_Exercise_.
Within the listing below, please copy exactly the lines between the line holding "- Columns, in" and the line holding "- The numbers", inclusive.

※ ※ ※

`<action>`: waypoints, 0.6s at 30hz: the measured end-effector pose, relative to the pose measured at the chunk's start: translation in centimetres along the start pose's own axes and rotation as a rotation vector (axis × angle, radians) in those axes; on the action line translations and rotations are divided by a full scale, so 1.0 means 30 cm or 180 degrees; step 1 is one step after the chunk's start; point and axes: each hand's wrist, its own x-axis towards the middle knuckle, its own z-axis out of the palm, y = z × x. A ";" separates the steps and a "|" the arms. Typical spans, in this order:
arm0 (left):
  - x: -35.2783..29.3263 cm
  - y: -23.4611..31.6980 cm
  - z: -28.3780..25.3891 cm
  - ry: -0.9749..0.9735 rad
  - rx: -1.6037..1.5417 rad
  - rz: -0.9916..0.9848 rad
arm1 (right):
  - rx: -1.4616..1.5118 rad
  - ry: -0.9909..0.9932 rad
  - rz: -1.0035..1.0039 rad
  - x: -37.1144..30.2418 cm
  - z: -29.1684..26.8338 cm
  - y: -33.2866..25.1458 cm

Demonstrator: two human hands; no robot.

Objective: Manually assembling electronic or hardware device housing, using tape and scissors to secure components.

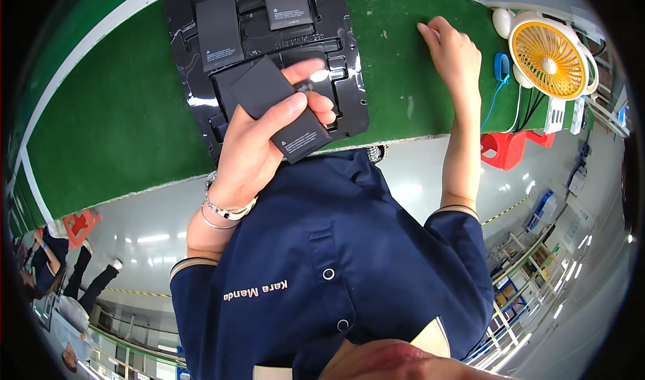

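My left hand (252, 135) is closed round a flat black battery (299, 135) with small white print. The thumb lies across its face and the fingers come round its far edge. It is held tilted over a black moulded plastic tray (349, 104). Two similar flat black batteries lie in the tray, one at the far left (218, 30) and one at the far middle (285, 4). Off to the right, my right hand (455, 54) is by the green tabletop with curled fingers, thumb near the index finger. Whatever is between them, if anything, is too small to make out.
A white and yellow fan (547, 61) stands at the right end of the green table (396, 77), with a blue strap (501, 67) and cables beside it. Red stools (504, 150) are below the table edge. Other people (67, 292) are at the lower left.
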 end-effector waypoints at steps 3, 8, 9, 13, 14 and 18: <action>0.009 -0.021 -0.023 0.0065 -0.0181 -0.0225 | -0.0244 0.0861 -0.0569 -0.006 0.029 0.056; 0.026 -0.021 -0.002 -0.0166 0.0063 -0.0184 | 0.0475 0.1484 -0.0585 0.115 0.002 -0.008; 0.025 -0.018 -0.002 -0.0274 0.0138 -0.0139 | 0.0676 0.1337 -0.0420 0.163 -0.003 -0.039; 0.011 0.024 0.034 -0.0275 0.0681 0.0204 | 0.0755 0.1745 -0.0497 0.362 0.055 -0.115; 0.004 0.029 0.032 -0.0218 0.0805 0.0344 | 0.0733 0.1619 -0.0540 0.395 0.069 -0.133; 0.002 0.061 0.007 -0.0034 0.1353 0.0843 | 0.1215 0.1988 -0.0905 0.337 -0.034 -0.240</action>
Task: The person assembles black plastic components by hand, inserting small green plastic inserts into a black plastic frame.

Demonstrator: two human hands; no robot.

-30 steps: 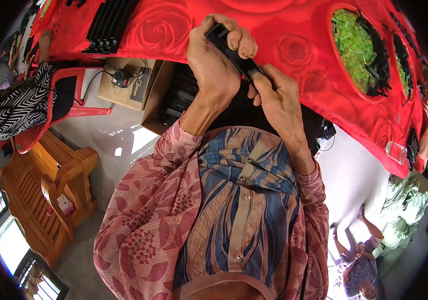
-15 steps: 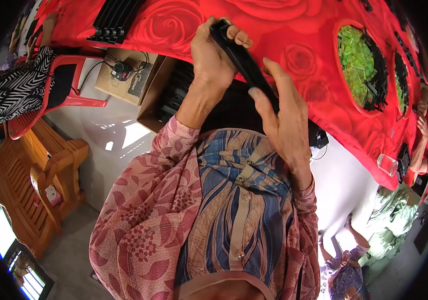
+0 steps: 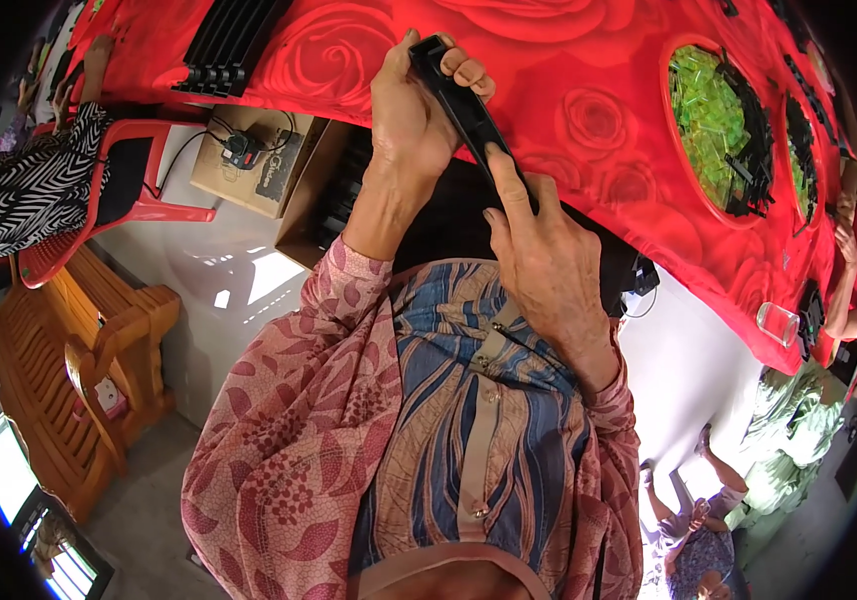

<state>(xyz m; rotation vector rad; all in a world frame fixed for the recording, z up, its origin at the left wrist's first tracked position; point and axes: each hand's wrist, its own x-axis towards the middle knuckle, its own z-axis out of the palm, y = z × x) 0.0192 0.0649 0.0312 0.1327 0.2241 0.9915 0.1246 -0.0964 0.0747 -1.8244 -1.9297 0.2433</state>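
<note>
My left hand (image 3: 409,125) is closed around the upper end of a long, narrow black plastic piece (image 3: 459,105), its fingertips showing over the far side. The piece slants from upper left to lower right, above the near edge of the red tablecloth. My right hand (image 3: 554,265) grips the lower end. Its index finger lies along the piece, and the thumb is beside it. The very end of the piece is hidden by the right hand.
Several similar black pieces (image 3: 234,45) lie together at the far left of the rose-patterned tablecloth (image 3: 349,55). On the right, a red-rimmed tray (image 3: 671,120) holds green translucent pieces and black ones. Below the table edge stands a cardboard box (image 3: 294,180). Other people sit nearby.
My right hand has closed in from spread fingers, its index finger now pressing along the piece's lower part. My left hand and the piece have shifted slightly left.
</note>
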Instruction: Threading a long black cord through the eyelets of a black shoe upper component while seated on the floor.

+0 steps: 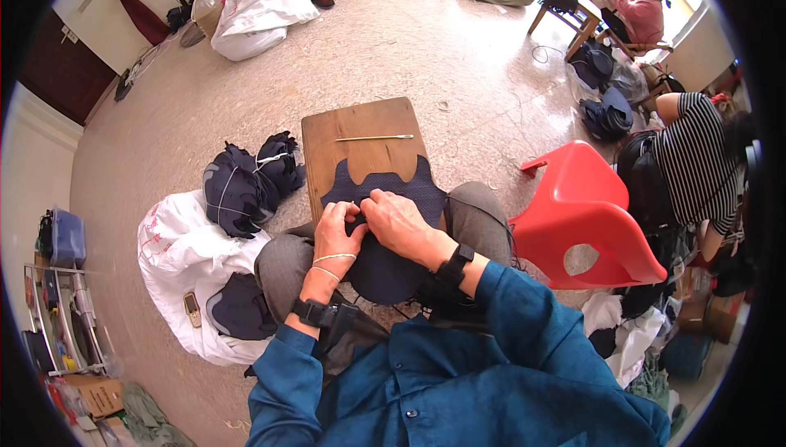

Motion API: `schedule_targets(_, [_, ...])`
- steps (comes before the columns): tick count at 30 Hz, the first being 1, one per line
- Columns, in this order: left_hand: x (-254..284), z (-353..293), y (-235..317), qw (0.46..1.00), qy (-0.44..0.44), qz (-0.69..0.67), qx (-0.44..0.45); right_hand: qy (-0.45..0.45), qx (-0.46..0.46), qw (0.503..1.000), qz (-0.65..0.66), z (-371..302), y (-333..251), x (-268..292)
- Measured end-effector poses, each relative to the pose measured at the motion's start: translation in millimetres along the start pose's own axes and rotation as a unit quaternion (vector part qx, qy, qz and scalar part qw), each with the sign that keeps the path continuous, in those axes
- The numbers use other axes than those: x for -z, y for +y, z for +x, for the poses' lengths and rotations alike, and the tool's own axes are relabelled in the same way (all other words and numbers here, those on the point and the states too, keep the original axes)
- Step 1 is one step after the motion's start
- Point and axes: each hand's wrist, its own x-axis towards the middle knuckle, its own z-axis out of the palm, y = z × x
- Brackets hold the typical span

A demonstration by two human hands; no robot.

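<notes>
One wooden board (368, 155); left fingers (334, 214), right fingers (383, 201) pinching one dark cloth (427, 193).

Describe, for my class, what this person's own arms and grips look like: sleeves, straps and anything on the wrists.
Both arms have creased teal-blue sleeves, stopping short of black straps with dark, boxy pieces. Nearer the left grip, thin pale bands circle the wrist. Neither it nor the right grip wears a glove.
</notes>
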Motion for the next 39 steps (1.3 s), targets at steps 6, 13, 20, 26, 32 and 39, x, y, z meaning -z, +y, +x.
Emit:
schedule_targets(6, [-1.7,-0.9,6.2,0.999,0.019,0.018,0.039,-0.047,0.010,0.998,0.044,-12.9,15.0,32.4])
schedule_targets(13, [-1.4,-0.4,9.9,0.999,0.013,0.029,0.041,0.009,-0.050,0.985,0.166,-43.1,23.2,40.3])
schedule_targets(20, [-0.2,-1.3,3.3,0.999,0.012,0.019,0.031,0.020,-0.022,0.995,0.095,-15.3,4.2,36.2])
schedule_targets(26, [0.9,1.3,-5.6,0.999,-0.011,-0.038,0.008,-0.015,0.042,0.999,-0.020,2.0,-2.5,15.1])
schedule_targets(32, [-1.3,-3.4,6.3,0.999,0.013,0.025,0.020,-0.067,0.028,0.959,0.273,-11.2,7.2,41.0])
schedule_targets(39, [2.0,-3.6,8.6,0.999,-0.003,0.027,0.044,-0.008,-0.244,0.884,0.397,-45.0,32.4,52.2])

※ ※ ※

_Output for this exercise_.
- Columns, in this order: left_hand: x (-254..284), z (-353..293), y (-235..317), qw (0.46..1.00), qy (-0.44..0.44), qz (-0.69..0.67), qx (-0.44..0.45); right_hand: qy (-0.45..0.45), qx (-0.46..0.46), qw (0.503..1.000), qz (-0.65..0.66), z (-371..302), y (-333..251), x (-268..292)
- Measured end-effector poses, each relative to the pose measured at the motion's start: translation in millimetres along the start pose's own axes and rotation as a unit quaternion (vector part qx, qy, qz and scalar part qw), each with the sign that keeps the path continuous, in those axes
- The numbers use other axes than those: x for -z, y for +y, z for +x, for the poses' lengths and rotations alike, and the tool's own axes are relabelled in the same way (all other words and numbers here, those on the point and the states too, keep the original axes)

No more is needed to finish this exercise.